Снова последовало молчание, потом Хайден заговорил:
– Я понимаю, Эллен, – теперь голос его звучал печально. – Я понимаю, что тебе это нужно. Просто… я не ожидал, что это так затянется. И я правда очень хотел, чтобы ты присутствовала на этом ужине.
– Я знаю, – ответила я. – И я как-нибудь обязательно искуплю эту свою вину, – я сильнее сжала телефон, словно это была его рука.

 

На следующее утро я проснулась рано с тяжестью на сердце. Сегодня пятница – а меня нет дома. Я представила себе, как Хайден роется в своем шкафу, чтобы подобрать рубашку к костюму и галстук к рубашке для ужина – он бы наверняка хотел, чтобы я приняла участие в этом выборе, а меня не будет рядом, чтобы ему помочь. Он бы хотел, чтобы я сидела вместе с ним за столом во время ужина и смотрела, как ему вручат эту премию, и слушала бы его благодарственную речь – но ничего этого не будет. Потому что меня не будет рядом.
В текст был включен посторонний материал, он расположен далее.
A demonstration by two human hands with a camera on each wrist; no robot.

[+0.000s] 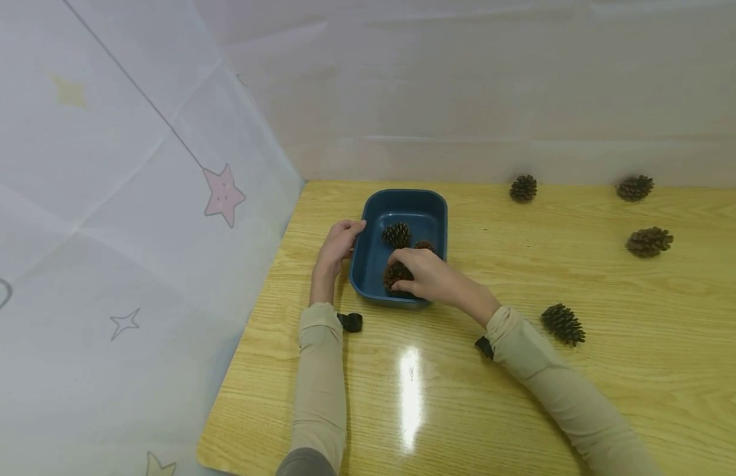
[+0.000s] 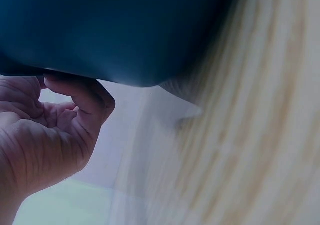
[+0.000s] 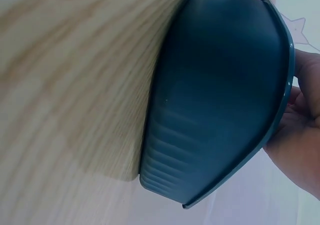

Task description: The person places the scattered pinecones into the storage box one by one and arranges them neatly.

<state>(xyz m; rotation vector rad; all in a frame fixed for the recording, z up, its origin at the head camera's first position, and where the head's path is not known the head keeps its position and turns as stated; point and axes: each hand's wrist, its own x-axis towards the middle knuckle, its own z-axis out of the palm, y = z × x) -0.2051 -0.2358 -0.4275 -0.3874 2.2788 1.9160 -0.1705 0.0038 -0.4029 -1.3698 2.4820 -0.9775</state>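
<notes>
A blue rectangular plastic basin (image 1: pixel 357 270) stands on the wooden table. At its left side my left hand (image 1: pixel 340 243) holds the rim; in the left wrist view its fingers (image 2: pixel 95 102) curl beneath the rim. My right hand (image 1: pixel 424 272) reaches in over the basin's near right part and grips a brown pine cone (image 1: pixel 391 276), partly covered by the fingers. Two other pine cones are inside: one in the middle (image 1: pixel 396 235), and another (image 1: pixel 424 245) largely hidden behind the right hand. In the right wrist view the basin wall (image 3: pixel 215 95) blocks the pine cones from sight.
Several pine cones lie on the table to the right: one at the back edge (image 1: pixel 524 189), another at the back right (image 1: pixel 635 188), one below that (image 1: pixel 650 242) and one near the right forearm (image 1: pixel 563 324). White printed sheets (image 1: pixel 135 198) border the table's left and back.
</notes>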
Маленький сейф в шкафу открылся, когда я набрала пароль – свой день рождения. Я достала обручальное кольцо, по комнате заскакали солнечные зайчики от бриллианта. Я попыталась надеть кольцо на палец, но оно не налезало. С большим трудом и с помощью крема для рук мне все же удалось его натянуть – оно сидело слишком плотно, но все же оно снова было на моем пальце.
Сев на край постели, я вытянула вперед руку, любуясь тем, как играет бриллиант в солнечных лучах, и снова стала прокручивать в голове вчерашний разговор с Хайденом. И чем дальше – тем хуже становилось у меня на душе. То, что я пропущу торжественный ужин – уже ужасно. Но я никак не могла выбросить из головы то, что он сказал после того, как я рассказала о картине: «Ты сделала фотографии? Камера у тебя с собой?» И вот от этого я чувствовала себя совсем больной.
Я закрыла глаза, стараясь не думать о «Никоне», но не могла думать ни о чем другом. И вдруг я поняла, что просто не могу вернуться в Нью-Йорк без фотоаппарата. Я должна найти в городе магазин – а если надо, то и в Портленд съездить! – и купить фотоаппарат.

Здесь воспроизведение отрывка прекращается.